Source data
--------------------------------------------------
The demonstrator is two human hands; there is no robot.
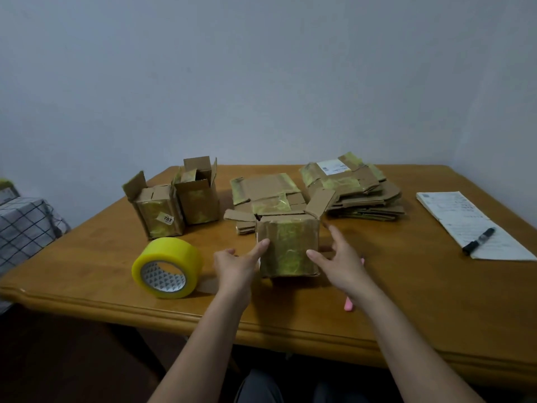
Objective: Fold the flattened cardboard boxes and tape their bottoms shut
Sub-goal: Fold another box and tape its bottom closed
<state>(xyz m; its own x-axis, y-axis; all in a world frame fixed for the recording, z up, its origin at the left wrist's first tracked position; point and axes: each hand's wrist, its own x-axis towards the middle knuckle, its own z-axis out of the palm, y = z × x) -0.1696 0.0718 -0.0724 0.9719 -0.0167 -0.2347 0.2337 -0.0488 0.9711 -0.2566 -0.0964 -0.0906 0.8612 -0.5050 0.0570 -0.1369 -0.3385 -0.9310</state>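
Observation:
A small folded cardboard box (287,245) with yellowish tape on its front stands on the wooden table (406,301), top flaps open. My left hand (236,263) is at its left side, forefinger stretched out and touching the box's left edge. My right hand (340,257) is at its right side, thumb on the front face and fingers spread along the side. A roll of yellow tape (167,267) lies to the left. Two folded boxes (158,210) (199,196) stand at the back left. Flattened boxes lie in two piles (267,196) (357,190) behind.
A pink object (348,305), partly hidden under my right wrist, lies near the table's front edge. At the right lies a sheet of paper (470,222) with a black marker (478,241) on it. A checked cloth (23,228) covers something left of the table.

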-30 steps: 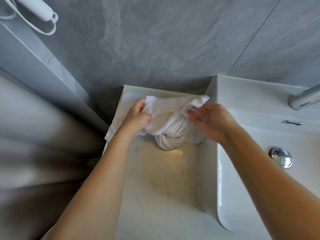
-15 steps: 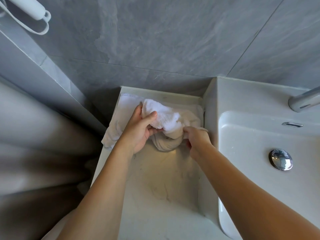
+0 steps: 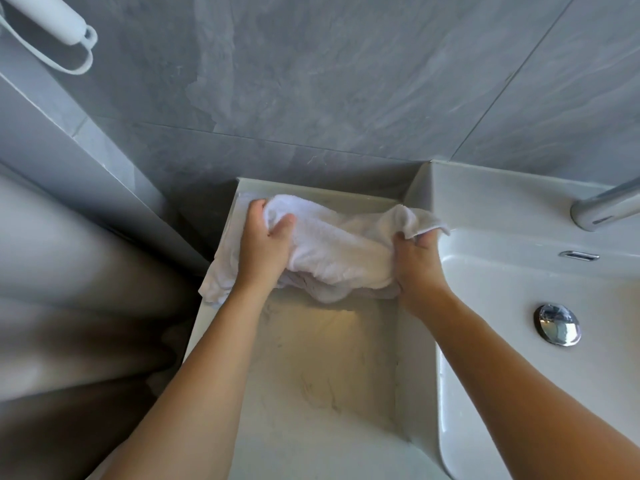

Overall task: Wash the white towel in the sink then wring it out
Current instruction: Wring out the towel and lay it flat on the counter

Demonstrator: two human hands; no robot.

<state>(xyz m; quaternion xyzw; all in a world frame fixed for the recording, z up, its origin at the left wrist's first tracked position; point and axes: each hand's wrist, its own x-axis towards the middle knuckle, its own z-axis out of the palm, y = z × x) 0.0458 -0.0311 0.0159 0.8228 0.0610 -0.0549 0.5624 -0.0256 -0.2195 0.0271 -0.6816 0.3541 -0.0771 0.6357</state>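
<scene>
Surface: pale marble-patterned counter (image 3: 322, 393), a warm light patch on it just below the cloth. It butts against a grey tiled wall (image 3: 346, 81) at the far edge. To its right, a white sink (image 3: 485, 209) with raised rim; chrome drain plug (image 3: 558, 324) in the basin, slotted overflow (image 3: 579, 255) on the back wall of the basin, and a metal faucet spout (image 3: 604, 206) entering from the right edge. Upper left: a white cylindrical handle with a loop strap (image 3: 55, 32) hanging against the wall. Left of the counter, blurred grey-beige folds, not identifiable.

Change against the frame half a second back: the white towel (image 3: 339, 251) was bunched tight between the two hands, with a twisted knot showing below. It is now drawn out wider across the back of the counter, the knot mostly covered. The right hand (image 3: 417, 261) has moved rightward to the sink's edge; the left hand (image 3: 265, 247) has shifted slightly toward the wall.

Towel: white terry, thick and rumpled, on the counter beside the sink, not in the basin. One corner overhangs the counter's left edge; another flap rises over the sink rim. The left hand clutches a fold with thumb over the top. The right hand's fingers are curled into the cloth's right end, gripping it.
</scene>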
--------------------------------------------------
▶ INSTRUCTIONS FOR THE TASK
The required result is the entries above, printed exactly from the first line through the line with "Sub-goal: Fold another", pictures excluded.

▶ RESPONSE TO THE EXERCISE
The demonstrator is two human hands; there is no robot.
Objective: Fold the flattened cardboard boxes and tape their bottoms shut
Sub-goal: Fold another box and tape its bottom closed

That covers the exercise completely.